Joel Osteen upgrades God to God version 2.0
LeoPardus recently posted a few You might be a Fundy if… one-liners. Among them was:
You might be a Fundy if… God regularly opens up convenient parking spaces, JUST FOR YOU.
Well, it turns out that this is not far from what is being preached at one of the largest churches in America, Lakewood Church in Houston, Tx. According to a Slate Article by Chris Lehmann on Joel Osteen’s new book Become A Better You:
Joel Osteen’s God really wants you to dress well, stand up straight, and get a convenient parking space.

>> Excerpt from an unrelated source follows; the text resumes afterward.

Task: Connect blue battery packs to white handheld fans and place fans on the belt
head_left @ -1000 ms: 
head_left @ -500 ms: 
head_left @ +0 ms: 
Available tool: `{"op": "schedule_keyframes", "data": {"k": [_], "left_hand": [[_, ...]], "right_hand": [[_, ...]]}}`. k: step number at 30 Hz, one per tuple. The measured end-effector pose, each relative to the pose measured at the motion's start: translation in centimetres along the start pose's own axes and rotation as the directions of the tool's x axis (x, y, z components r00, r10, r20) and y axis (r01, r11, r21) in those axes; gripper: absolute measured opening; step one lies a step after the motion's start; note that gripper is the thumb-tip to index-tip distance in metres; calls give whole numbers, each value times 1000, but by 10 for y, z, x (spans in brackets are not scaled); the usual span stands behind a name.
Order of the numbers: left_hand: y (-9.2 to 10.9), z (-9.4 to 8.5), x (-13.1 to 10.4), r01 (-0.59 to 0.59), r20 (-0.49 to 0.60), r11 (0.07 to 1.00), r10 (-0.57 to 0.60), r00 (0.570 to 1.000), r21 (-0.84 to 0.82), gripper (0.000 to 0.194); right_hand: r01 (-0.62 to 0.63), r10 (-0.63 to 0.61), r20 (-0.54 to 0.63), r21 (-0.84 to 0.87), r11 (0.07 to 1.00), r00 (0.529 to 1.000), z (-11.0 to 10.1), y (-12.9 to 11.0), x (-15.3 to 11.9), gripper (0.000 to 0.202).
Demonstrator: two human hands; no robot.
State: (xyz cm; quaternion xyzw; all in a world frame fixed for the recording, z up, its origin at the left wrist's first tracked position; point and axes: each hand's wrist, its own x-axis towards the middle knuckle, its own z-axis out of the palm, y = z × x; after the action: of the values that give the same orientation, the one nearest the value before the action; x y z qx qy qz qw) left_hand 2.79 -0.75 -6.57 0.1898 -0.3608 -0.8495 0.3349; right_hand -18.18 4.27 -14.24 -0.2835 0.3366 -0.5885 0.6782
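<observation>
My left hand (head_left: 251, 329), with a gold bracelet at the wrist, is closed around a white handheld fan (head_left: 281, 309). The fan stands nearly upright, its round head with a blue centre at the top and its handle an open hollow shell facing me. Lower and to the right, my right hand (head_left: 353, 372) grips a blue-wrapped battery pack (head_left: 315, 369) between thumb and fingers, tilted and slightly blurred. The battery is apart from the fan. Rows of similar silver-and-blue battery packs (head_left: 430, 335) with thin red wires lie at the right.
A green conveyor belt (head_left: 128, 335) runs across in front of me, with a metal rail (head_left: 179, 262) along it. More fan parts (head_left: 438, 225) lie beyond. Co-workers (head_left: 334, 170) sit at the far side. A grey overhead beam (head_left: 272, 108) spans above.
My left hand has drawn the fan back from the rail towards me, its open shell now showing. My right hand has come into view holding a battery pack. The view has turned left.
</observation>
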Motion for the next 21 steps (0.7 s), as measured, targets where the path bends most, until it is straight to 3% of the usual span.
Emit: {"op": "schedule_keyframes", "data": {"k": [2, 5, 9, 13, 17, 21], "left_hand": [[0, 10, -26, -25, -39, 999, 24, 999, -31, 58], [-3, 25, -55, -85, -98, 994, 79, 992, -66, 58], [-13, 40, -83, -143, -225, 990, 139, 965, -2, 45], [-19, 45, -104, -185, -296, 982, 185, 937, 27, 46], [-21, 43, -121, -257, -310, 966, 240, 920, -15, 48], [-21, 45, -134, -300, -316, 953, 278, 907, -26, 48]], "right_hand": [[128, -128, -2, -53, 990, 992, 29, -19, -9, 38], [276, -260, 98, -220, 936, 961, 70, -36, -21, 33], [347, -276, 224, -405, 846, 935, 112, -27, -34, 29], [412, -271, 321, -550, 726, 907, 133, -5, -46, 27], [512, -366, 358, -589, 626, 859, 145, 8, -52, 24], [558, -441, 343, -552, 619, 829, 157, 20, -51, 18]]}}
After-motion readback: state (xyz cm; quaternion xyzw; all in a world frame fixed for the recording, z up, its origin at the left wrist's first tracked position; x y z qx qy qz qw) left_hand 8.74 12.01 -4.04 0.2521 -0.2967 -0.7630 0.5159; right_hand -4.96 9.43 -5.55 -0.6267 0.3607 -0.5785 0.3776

The article gave this analysis of Joel Osteen:
Joel has pointedly refrained from … really doing much biblical preaching at all. He has the wardrobe and tirelessly dapper mien of an oil industry lobbyist; it’s as a walking advertisement of the success creed, and not as any manner of prophet, that he’s made his name. “I’m not called to explain every minute facet of Scripture or to expound on deep theological doctrines or disputes that don’t touch where people live,” he writes dismissively in Become a Better You. “My gift is to encourage, to challenge, and to inspire.”
Here’s a summary of the teachings of Osteen by Chris Lehmann:
Indeed, if you bracket all the scary, irresponsible health-and-wealth cheerleading that jolts through Become a Better You, this exurban image of God the indulgent dad is among the more troubling features of the gospel according to Osteen. For it turns out that the divine hand turns up everywhere, at least in Joel Osteen’s life. God upgrades his reservations to first class on a long international flight; God spares his car in a water-planing wipeout on the Houston interstate; God allows Osteen and his wife/co-pastor, Victoria, to flip a property “for twice as much as we paid for it” in a once-sketchy Houston neighborhood; God swings a critical vote on the Houston zoning board to permit Lakewood to move to its mammoth Compaq Center digs—and God even saw fit 35 years earlier to ensure the engineer who designed the ramps leading to the Compaq Center provided easy parking access for Lakewood. This is a long, long way down the road from the inscrutable, infant-damning theology of this country’s Calvinist forebears—it is, rather, a just-in-time economy’s vision of salvation, an eerily collapsible spiritual narcissism that downgrades the divine image into the job description for a lifestyle concierge. Lakewood and Osteen seem to keep God so preoccupied it’s a wonder He can ever find the time to stock his fridge or whip out His wallet.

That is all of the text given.